━━━ Supplied data ━━━

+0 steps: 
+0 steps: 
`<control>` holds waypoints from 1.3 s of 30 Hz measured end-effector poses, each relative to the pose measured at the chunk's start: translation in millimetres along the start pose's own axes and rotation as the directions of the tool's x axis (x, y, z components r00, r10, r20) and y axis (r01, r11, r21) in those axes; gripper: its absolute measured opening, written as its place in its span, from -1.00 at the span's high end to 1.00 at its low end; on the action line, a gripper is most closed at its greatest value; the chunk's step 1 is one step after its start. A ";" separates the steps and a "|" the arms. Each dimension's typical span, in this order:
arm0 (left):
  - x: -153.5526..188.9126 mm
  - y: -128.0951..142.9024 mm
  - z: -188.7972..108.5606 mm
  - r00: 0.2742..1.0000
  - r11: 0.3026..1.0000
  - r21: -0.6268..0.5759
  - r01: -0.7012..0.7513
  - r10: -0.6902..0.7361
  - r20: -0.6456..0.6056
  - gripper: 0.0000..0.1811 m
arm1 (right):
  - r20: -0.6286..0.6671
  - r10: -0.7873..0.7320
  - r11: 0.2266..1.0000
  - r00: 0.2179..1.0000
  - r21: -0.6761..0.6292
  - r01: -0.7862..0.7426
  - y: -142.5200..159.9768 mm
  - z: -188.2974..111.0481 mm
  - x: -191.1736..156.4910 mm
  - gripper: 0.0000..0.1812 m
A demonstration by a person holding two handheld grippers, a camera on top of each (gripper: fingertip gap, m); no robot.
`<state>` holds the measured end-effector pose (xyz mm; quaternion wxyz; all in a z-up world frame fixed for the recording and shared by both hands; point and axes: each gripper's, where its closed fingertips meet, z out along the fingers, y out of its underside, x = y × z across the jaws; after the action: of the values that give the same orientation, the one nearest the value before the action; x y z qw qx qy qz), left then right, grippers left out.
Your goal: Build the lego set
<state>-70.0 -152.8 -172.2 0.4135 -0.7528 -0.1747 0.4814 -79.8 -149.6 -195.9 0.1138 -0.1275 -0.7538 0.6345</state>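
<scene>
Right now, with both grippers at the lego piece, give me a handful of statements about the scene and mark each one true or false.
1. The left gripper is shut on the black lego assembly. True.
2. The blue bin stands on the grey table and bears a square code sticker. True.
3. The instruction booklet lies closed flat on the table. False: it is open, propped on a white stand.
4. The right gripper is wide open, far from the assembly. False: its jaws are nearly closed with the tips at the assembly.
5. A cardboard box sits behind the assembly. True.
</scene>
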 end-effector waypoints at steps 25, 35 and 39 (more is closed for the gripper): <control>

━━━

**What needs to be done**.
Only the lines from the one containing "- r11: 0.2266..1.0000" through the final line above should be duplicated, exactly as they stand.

**Response to the exercise**.
  - r11: 0.2266..1.0000
  - r00: 0.2179..1.0000
  - r21: -0.6761..0.6292
  - r01: -0.7862..0.7426
  - y: -142.5200..159.9768 mm
  - z: -188.2974..111.0481 mm
  - x: -191.1736..156.4910 mm
  - gripper: 0.0000..0.1812 m
A demonstration by a person holding two handheld grippers, a camera on top of each (gripper: fingertip gap, m); no robot.
`<state>` holds the measured end-effector pose (xyz mm; quaternion wxyz; all in a z-up world frame fixed for the recording and shared by both hands; point and axes: each gripper's, where its closed fingertips meet, z out along the fingers, y out of its underside, x = y × z across the jaws; after the action: of the values that give the same orientation, the one nearest the value before the action; x y z qw qx qy qz), left then right, grippers left out.
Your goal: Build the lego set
<state>-70.0 -152.8 -172.2 0.4135 -0.7528 -0.1747 0.4814 -79.8 -149.6 -195.9 0.1138 -0.1275 -0.7538 0.6345</state>
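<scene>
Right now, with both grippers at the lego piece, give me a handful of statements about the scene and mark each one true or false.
1. The left gripper is shut on the black lego assembly. True.
2. The blue bin stands on the grey table and bears a square code sticker. True.
3. The instruction booklet lies closed flat on the table. False: it is open, propped on a white stand.
4. The right gripper is wide open, far from the assembly. False: its jaws are nearly closed with the tips at the assembly.
5. A cardboard box sits behind the assembly. True.
</scene>
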 end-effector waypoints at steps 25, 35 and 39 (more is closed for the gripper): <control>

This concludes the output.